* INSTRUCTIONS TO FOLLOW *
Word for word, transcribe the lines below and drop the pictures.

* GIVEN DATA *
*****

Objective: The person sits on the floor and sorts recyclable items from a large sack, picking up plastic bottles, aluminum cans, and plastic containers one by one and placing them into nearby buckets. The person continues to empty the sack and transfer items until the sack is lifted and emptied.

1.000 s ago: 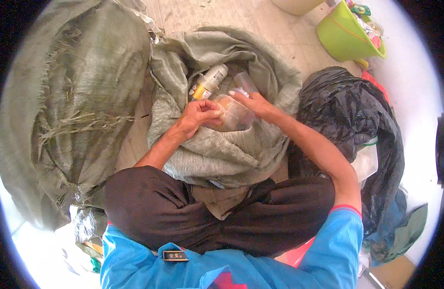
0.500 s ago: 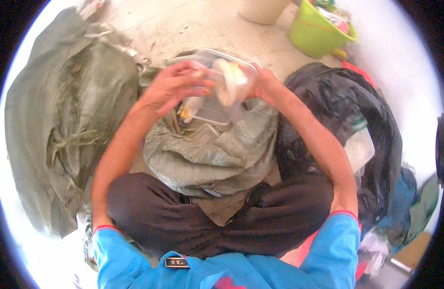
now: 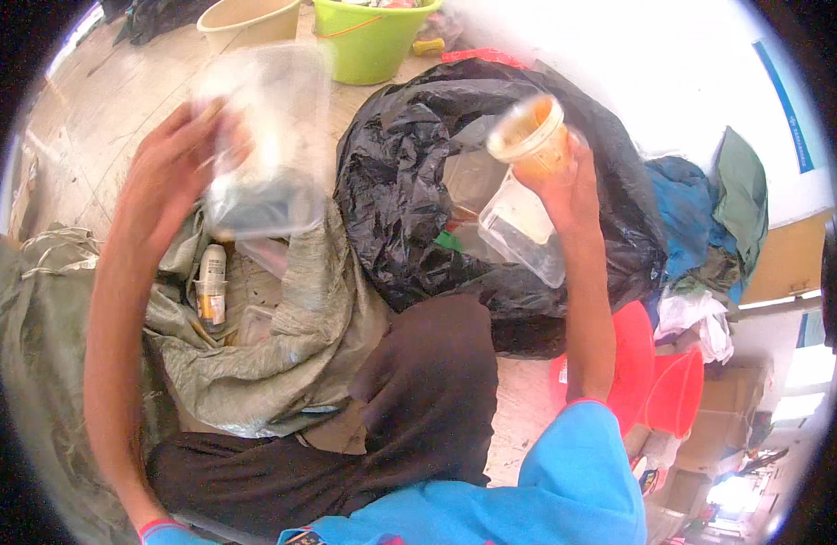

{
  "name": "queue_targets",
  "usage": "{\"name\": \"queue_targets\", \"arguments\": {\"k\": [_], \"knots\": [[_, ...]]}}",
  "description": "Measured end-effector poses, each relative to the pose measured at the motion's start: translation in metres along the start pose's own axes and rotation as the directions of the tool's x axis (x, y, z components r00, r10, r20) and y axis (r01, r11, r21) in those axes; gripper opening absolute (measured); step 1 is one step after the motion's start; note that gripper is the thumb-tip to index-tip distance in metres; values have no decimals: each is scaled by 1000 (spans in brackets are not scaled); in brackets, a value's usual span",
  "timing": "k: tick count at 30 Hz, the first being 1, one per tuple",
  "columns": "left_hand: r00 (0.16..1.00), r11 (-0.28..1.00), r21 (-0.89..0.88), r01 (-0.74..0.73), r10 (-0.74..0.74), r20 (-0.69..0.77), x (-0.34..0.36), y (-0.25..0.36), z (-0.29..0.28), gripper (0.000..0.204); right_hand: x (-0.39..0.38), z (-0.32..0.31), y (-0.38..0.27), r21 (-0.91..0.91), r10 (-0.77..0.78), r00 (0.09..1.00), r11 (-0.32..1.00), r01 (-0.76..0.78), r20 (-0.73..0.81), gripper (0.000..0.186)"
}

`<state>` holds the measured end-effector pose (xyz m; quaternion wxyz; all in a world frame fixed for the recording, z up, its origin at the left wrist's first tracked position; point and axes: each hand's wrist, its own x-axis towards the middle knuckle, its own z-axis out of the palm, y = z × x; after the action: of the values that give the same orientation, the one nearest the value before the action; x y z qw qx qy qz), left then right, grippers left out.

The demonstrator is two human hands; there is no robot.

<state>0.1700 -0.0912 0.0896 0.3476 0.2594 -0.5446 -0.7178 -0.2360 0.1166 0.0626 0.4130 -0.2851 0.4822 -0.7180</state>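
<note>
My left hand (image 3: 173, 163) is closed on the edge of a clear rectangular plastic container (image 3: 287, 154), blurred by motion, above the open grey-green woven sack (image 3: 264, 363). In my right hand (image 3: 566, 182) is a small plastic cup (image 3: 530, 132) with orange-brown residue inside, its mouth tilted up. That hand is above the open black plastic bag (image 3: 391, 136). Inside the bag lie clear plastic containers, one with a whitish surface (image 3: 524, 218). A white bottle with a yellow label (image 3: 213, 286) lies within the woven sack.
A lime-green bucket (image 3: 368, 41) filled with items stands beyond the black bag, beside a beige tub (image 3: 246, 23). Red plastic basins (image 3: 627, 363) are at my right. Blue cloth (image 3: 682, 213) is piled near the wall. Another woven sack (image 3: 46, 381) is at far left.
My view has turned right. My hands, close together over the woven sack before, are now apart: the cup has moved right over the black bag, and the container is in my left hand.
</note>
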Motion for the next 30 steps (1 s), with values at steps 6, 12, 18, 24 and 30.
{"name": "queue_targets", "arguments": {"k": [6,12,18,24,30], "knots": [[981,995,41,-90,82,177,97,-59,182,31,-1,-114,19,-251,7,892,959,-135,-452,60],[893,562,785,-259,449,-27,113,-163,227,41,55,-189,60,-763,-306,766,547,-344,-565,65],[876,632,608,-480,378,299,29,-113,126,29,27,-173,62,-929,-505,813,353,-113,-291,35],[975,343,939,-37,218,-41,-5,-98,-52,23,0,-89,22,-932,-619,785,287,222,-3,24],[904,14,925,379,-222,-367,-110,-198,-218,43,-23,114,19,-734,-32,916,588,340,399,20]]}}
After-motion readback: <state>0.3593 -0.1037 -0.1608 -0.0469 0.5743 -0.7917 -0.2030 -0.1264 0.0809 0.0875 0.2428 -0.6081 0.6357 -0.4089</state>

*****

* ANSWER SECTION *
Objective: The person sits on the floor and sorts recyclable items from a large sack, picking up plastic bottles, aluminum cans, and plastic containers one by one and placing them into nearby buckets. The person continues to empty the sack and transfer items until the sack is lifted and emptied.

1.000 s ago: 
0.500 s ago: 
now: 

{
  "name": "queue_targets",
  "usage": "{\"name\": \"queue_targets\", \"arguments\": {\"k\": [_], \"knots\": [[_, ...]]}}",
  "description": "Measured end-effector poses, each relative to the pose measured at the motion's start: translation in metres along the start pose's own axes and rotation as the directions of the tool's x axis (x, y, z components r00, r10, r20) and y axis (r01, r11, r21) in those axes; gripper opening absolute (measured); step 1 is one step after the motion's start; note that gripper is the thumb-tip to index-tip distance in metres; values have no decimals: each is scaled by 1000 (spans in brackets are not scaled); in brackets, a value's usual span",
  "timing": "k: tick count at 30 Hz, the first being 1, one per tuple",
  "columns": "left_hand: r00 (0.16..1.00), r11 (-0.28..1.00), r21 (-0.89..0.88), r01 (-0.74..0.73), r10 (-0.74..0.74), r20 (-0.69..0.77), x (-0.34..0.36), y (-0.25..0.36), z (-0.29..0.28), gripper (0.000..0.204); right_hand: x (-0.39..0.38), z (-0.32..0.31), y (-0.38..0.27), r21 (-0.91..0.91), r10 (-0.77..0.78), r00 (0.09..1.00), r11 (-0.32..1.00), r01 (-0.76..0.78), r20 (-0.73..0.81), gripper (0.000..0.186)"
}

`<state>` holds the measured end-effector pose (xyz m; quaternion wxyz; all in a world frame fixed for the recording, z up, its origin at the left wrist's first tracked position; point and axes: each hand's wrist, its own x-axis towards the middle knuckle, its own z-axis out of the palm, y = z × x; after the action: of the values that give the same orientation, the one nearest the value before the action; x y z qw qx qy qz), left then right, grippers left out.

The demonstrator is two human hands; there is no robot.

<state>0.1700 -0.0912 0.0896 0.3476 0.2594 -0.5446 -0.7178 -0.2360 0.1166 0.0626 0.4130 -0.2851 0.4822 -0.7180</state>
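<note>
My left hand (image 3: 173, 163) is closed on the edge of a clear rectangular plastic container (image 3: 287, 154), blurred by motion, above the open grey-green woven sack (image 3: 264, 363). In my right hand (image 3: 566, 182) is a small plastic cup (image 3: 530, 132) with orange-brown residue inside, its mouth tilted up. That hand is above the open black plastic bag (image 3: 391, 136). Inside the bag lie clear plastic containers, one with a whitish surface (image 3: 524, 218). A white bottle with a yellow label (image 3: 213, 286) lies within the woven sack.
A lime-green bucket (image 3: 368, 41) filled with items stands beyond the black bag, beside a beige tub (image 3: 246, 23). Red plastic basins (image 3: 627, 363) are at my right. Blue cloth (image 3: 682, 213) is piled near the wall. Another woven sack (image 3: 46, 381) is at far left.
My view has turned right. My hands, close together over the woven sack before, are now apart: the cup has moved right over the black bag, and the container is in my left hand.
</note>
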Motion for the next 30 steps (1 s), with values at steps 6, 12, 18, 24 and 30.
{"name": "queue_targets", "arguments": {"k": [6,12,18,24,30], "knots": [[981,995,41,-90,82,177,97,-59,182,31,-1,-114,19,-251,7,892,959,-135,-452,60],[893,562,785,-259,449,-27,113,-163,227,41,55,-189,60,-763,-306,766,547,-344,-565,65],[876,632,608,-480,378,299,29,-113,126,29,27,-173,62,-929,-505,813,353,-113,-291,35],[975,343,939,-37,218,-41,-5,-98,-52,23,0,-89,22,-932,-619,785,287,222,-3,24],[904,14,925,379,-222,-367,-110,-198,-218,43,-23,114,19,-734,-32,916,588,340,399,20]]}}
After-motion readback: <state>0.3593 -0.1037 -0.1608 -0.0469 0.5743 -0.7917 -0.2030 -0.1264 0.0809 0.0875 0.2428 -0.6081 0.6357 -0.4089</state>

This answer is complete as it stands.